- Exercise directions -
Please output exactly the part of the records below that opens with the line containing "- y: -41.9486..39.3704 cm" and closes with the line containing "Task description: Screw", both lines included, and nothing else.

Entries taken from a collection

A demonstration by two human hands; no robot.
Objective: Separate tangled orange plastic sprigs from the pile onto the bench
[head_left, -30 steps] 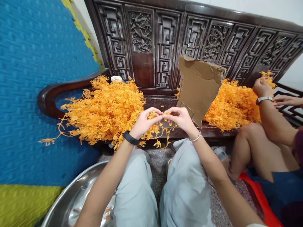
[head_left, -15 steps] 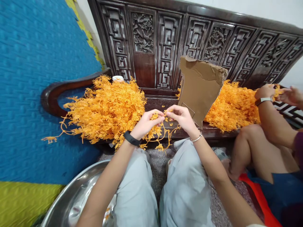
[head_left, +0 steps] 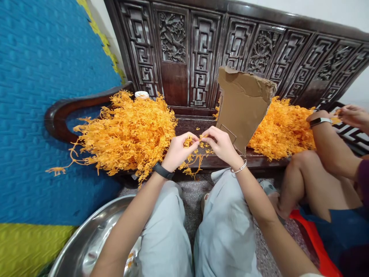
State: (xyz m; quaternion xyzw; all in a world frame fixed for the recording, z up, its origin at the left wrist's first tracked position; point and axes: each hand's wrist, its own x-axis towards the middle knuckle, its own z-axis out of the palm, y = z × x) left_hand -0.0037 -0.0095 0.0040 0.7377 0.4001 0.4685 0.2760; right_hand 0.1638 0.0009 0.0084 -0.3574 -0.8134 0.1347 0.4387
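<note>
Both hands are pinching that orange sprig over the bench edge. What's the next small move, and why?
Probably pull the hands apart to snap a piece off: left hand and right hand pinch the same sprig fingertip to fingertip, its loose strands dangling below, with the steel basin waiting by the left knee.

A dark carved wooden bench [head_left: 201, 57] fills the back, white wall [head_left: 317, 11] above it. Blue foam mat [head_left: 43, 96] stands left, with a yellow-green mat [head_left: 25, 246] below. Speckled floor [head_left: 193, 196] underneath.
</note>
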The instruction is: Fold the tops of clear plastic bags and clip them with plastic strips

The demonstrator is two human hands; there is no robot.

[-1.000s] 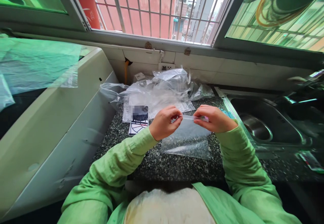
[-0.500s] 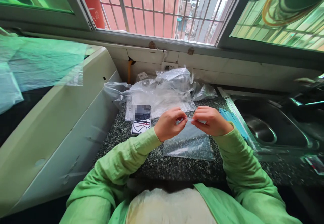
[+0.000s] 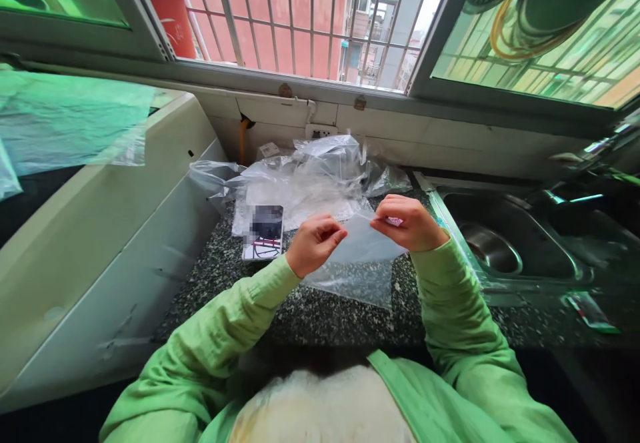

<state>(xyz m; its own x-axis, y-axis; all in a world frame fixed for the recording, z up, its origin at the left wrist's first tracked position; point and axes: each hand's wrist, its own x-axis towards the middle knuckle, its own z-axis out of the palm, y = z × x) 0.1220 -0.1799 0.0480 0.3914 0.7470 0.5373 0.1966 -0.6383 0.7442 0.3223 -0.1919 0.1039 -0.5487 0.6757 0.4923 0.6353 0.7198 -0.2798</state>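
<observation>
A clear plastic bag point(image 3: 361, 241) is stretched between my two hands above the counter. My left hand point(image 3: 315, 245) is closed in a pinch at the bag's left upper edge. At its right upper corner, my right hand point(image 3: 411, 223) pinches the bag between thumb and fingers. A small pinkish patch shows among the right fingers; I cannot tell what it is. Under the hands, the lower part of the clear plastic lies over the speckled counter point(image 3: 345, 326). Behind it spreads a crumpled heap of clear plastic bags point(image 3: 305, 186).
Left of my hands lies a flat phone-like rectangle point(image 3: 265, 229), partly blurred. A metal sink point(image 3: 530, 236) is at the right, with a small packet point(image 3: 593, 311) by its front edge. A white raised panel point(image 3: 110, 256) borders the counter's left. A barred window stands behind.
My hands have moved apart, the right one rising slightly, and more of the bag shows between them. The whole view has shifted slightly to the right.
</observation>
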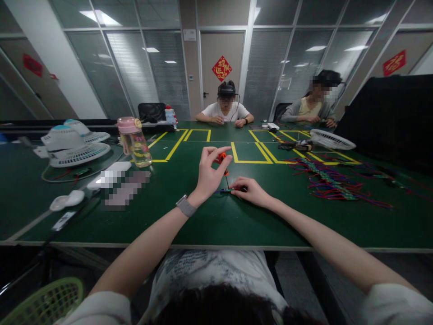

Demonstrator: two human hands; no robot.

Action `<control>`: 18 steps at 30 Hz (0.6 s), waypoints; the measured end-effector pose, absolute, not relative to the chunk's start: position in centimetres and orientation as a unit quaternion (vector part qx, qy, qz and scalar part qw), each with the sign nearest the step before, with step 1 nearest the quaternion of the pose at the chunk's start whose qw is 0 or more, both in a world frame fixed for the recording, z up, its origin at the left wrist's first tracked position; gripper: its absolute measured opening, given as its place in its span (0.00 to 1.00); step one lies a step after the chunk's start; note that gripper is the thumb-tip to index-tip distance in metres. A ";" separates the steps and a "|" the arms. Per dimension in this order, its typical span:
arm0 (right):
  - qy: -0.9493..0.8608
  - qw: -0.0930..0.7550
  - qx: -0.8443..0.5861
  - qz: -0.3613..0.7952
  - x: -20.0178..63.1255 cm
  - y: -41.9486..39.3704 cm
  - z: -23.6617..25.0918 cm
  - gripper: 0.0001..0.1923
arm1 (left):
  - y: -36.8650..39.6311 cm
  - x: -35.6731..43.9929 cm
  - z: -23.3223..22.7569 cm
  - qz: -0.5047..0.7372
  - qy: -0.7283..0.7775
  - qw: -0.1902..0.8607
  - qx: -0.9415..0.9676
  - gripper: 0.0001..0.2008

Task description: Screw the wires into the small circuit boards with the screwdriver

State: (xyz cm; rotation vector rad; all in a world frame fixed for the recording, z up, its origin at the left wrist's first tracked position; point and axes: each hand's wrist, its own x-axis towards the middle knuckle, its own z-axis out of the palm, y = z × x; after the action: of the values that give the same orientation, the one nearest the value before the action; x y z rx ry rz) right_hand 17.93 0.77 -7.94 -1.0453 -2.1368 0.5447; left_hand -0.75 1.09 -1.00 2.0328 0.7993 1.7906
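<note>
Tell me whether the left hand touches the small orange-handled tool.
Touching: the head view shows the left hand pinching the small orange-handled tool between thumb and fingertips.

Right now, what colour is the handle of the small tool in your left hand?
Orange, pinched in the left hand; the tool handle shows best in the head view.

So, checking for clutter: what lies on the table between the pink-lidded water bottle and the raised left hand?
In the head view, only bare green table top lies between the bottle and the left hand.
</note>
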 end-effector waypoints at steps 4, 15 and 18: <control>-0.821 0.342 -0.403 0.215 17.9 0.6 -7.8 0.08 | 1.3 -0.6 -1.2 0.616 0.242 0.243 0.709 0.17; -0.822 0.342 -0.403 0.212 17.9 0.6 -7.8 0.09 | 1.0 -0.7 -0.9 0.615 0.267 0.176 0.721 0.13; -0.822 0.339 -0.404 0.213 17.8 0.5 -7.7 0.09 | 1.0 -0.6 -1.0 0.606 0.247 0.226 0.721 0.17</control>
State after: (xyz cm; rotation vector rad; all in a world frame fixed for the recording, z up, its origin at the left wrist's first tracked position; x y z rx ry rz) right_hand 17.84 0.51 -7.67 -1.0515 -2.1412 0.5546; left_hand -0.57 1.04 -0.98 1.9891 0.6813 1.6725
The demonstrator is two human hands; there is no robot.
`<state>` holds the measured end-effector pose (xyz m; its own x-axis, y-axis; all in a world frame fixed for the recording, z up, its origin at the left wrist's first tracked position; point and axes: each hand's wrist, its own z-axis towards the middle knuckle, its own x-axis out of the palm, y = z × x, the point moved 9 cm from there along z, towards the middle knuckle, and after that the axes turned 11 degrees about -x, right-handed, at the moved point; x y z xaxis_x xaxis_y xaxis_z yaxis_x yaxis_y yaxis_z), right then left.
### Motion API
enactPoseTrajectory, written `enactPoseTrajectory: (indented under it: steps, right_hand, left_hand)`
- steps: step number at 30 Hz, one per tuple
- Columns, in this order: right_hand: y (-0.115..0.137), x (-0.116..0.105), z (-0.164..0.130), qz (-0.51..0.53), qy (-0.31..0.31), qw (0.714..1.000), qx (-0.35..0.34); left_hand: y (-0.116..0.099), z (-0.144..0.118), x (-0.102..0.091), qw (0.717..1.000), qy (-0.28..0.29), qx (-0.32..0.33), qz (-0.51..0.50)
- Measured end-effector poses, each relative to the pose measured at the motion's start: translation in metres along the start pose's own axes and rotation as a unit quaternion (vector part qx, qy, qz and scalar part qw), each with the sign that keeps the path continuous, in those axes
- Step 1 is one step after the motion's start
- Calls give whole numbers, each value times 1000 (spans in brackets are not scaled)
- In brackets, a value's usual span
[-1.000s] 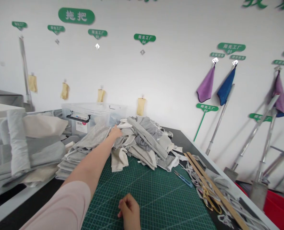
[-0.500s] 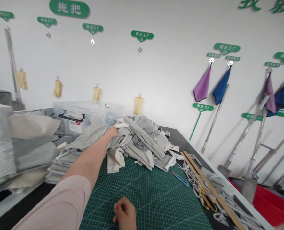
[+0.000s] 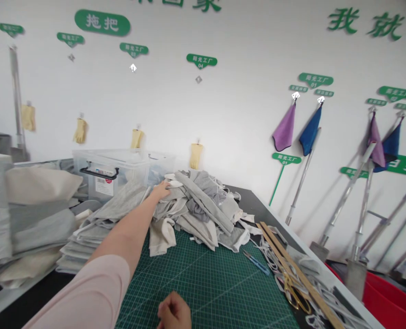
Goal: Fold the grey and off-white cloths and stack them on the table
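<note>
We stretched left hand [image 3: 162, 189] far across table, fingers curled down onto top of loose heap of grey and cream fabric scraps [image 3: 196, 208], apparently gripping one piece; whether fingertips pinched it, we could not tell. Heap sat at far edge of green gridded cutting mat [image 3: 210, 278], beside neat stack of folded grey cloth [image 3: 96, 224]. Right hand [image 3: 173, 314] rested on mat's near edge, fingers closed in loose fist, holding nothing visible, likely bracing our reach. Gold-handled scissors [image 3: 294, 294] and long wooden ruler [image 3: 301, 276] lay at right, well apart from both hands.

Left hand [image 3: 162, 189] outstretched; right hand [image 3: 173, 314] loosely fisted.
</note>
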<state>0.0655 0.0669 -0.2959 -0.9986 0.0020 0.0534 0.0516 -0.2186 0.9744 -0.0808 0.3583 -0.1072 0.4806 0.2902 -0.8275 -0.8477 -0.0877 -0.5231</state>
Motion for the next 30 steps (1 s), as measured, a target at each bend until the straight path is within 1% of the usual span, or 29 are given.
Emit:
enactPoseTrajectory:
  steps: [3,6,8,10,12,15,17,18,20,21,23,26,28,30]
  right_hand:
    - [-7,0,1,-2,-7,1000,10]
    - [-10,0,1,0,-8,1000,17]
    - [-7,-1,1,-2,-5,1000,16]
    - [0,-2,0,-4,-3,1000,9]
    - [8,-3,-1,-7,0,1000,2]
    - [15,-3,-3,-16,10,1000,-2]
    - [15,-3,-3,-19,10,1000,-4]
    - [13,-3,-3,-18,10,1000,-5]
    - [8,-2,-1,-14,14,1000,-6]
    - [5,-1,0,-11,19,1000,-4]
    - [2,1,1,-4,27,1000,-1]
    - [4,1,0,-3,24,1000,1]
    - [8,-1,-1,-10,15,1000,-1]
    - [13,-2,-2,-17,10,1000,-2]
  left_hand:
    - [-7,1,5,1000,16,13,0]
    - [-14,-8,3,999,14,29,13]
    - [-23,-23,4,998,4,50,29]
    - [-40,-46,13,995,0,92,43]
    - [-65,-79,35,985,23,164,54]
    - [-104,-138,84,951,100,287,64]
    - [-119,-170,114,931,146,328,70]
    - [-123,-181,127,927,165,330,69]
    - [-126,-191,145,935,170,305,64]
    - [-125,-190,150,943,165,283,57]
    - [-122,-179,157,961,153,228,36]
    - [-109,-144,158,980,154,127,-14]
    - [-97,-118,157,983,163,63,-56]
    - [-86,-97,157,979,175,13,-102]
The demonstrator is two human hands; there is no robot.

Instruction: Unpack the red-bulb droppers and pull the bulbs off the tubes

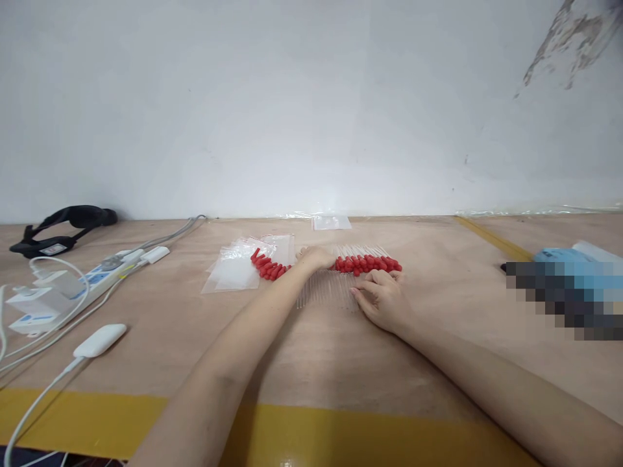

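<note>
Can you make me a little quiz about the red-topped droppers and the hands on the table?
1. True or false: the left hand rests at the row of droppers with red bulbs.
2. What lies just left of the loose red bulbs? A) clear plastic bags B) a blue cup C) a book
3. Fill in: the right hand lies on the droppers' clear ____ ends.

Key: 1 true; 2 A; 3 tube. Both hands lie flat on the droppers on the wooden table; whether either one grips anything cannot be told.
</note>
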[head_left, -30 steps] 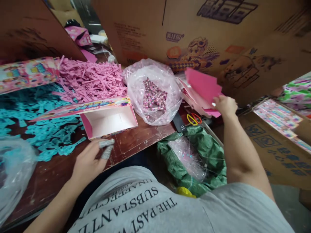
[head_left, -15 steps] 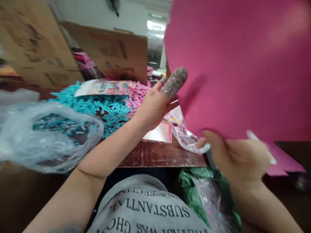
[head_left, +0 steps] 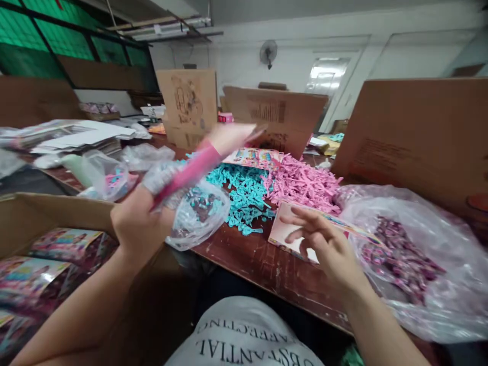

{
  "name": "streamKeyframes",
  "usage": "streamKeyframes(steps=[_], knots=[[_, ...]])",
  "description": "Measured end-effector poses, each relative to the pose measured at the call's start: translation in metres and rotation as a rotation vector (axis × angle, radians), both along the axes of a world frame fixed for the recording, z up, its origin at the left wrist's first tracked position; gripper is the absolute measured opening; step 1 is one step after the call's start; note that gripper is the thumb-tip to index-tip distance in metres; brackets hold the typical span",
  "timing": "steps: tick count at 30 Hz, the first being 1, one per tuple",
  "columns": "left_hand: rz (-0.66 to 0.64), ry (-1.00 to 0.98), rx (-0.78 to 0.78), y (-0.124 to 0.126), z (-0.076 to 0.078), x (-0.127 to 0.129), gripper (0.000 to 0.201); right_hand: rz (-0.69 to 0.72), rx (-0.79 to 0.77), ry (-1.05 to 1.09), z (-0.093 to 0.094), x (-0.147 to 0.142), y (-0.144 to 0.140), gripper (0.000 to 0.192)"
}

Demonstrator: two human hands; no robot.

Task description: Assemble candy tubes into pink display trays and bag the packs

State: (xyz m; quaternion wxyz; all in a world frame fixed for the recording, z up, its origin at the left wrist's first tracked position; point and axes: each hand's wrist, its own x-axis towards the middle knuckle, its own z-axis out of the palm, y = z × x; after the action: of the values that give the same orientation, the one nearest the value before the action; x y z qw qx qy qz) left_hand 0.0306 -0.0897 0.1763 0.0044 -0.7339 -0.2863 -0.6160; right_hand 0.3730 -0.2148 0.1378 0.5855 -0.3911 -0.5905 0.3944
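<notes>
pink sheet in my left hand, right hand open over the box

my left hand (head_left: 135, 223) is closed around a folded pink sheet (head_left: 202, 160), which runs up and to the right from my grip, blurred at its far end. i wear a grey knit finger cot (head_left: 160, 175) on a left fingertip, pressed against the sheet. my right hand (head_left: 324, 244) is open, fingers spread and holding nothing, hovering just above the open pink box (head_left: 284, 236) that lies on the worn wooden table (head_left: 259, 262).

beside the box, to my right, a clear bag of pink-wrapped candies (head_left: 404, 259) slumps on the table. just behind my left hand sits another clear bag, with blue-wrapped candies (head_left: 198, 213). further back lie a heap of teal paper shreds (head_left: 240, 193) and, touching it, a heap of pink paper shreds (head_left: 301, 183), with a printed flat carton (head_left: 255, 157) resting on top where they meet.

at my left an open cardboard box (head_left: 57, 211) holds printed packs (head_left: 57, 244). upright cardboard panels (head_left: 419, 132) stand at the back and right.
</notes>
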Motion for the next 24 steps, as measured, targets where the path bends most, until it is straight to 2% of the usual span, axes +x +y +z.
streamKeyframes(steps=[3,4,6,8,10,12,14,15,16,17,19,20,22,24], knots=[[0.111,0.332,0.357,-0.012,-0.055,0.007,0.045,0.099,-0.091,0.154,-0.014,-0.028,0.021,0.091],[0.117,0.435,0.433,-0.016,-0.073,0.016,0.042,0.077,-0.125,0.19,-0.021,-0.039,0.03,0.101],[0.102,0.567,0.429,-0.022,-0.104,0.036,0.035,-0.095,-0.16,0.233,-0.04,-0.054,0.05,0.099],[0.021,0.647,0.291,-0.023,-0.124,0.049,0.028,-0.249,-0.185,0.221,-0.059,-0.051,0.068,0.088],[-0.072,0.655,0.117,-0.014,-0.13,0.05,0.028,-0.238,-0.241,0.161,-0.072,-0.032,0.08,0.083],[-0.095,0.513,-0.085,0.009,-0.121,0.047,0.048,-0.115,-0.314,0.075,-0.078,-0.007,0.089,0.08],[-0.108,0.289,-0.359,0.042,-0.107,0.051,0.075,0.014,-0.349,0.004,-0.079,0.013,0.097,0.075],[-0.194,0.192,-0.53,0.059,-0.102,0.058,0.082,0.051,-0.35,-0.013,-0.079,0.02,0.102,0.072],[-0.341,0.094,-0.713,0.076,-0.101,0.068,0.083,0.065,-0.352,-0.02,-0.08,0.025,0.107,0.067],[-0.476,0.013,-0.905,0.09,-0.103,0.081,0.075,0.047,-0.355,-0.021,-0.082,0.028,0.113,0.061],[-0.636,-0.186,-1.164,0.109,-0.117,0.109,0.065,-0.091,-0.365,-0.015,-0.089,0.03,0.126,0.049],[-0.664,-0.282,-1.231,0.114,-0.127,0.122,0.061,-0.186,-0.373,-0.016,-0.094,0.032,0.131,0.045],[-0.655,-0.44,-1.25,0.117,-0.146,0.143,0.058,-0.352,-0.377,-0.02,-0.105,0.037,0.137,0.044],[-0.642,-0.497,-1.229,0.116,-0.163,0.155,0.053,-0.388,-0.392,-0.044,-0.115,0.047,0.139,0.045]])
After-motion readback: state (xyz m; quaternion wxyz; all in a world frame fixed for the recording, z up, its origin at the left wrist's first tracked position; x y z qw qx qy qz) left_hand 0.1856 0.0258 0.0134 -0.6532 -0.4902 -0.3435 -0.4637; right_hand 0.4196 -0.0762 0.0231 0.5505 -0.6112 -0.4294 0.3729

- Solution for this exercise -
  - y: -41.9486..39.3704 cm
  - z: -23.6617..25.0918 cm
  - gripper: 0.0001..0.1923
arm1 (left):
  - y: -36.8650..39.6311 cm
  - x: -35.6731..43.9929 cm
  - z: -23.3223..22.7569 cm
  - qz: -0.5047..0.7372
  - qy: -0.7283..0.7775
  - qw: -0.1902..0.8607
  - qx: -0.9415..0.9676
  - gripper: 0.0001..0.2008

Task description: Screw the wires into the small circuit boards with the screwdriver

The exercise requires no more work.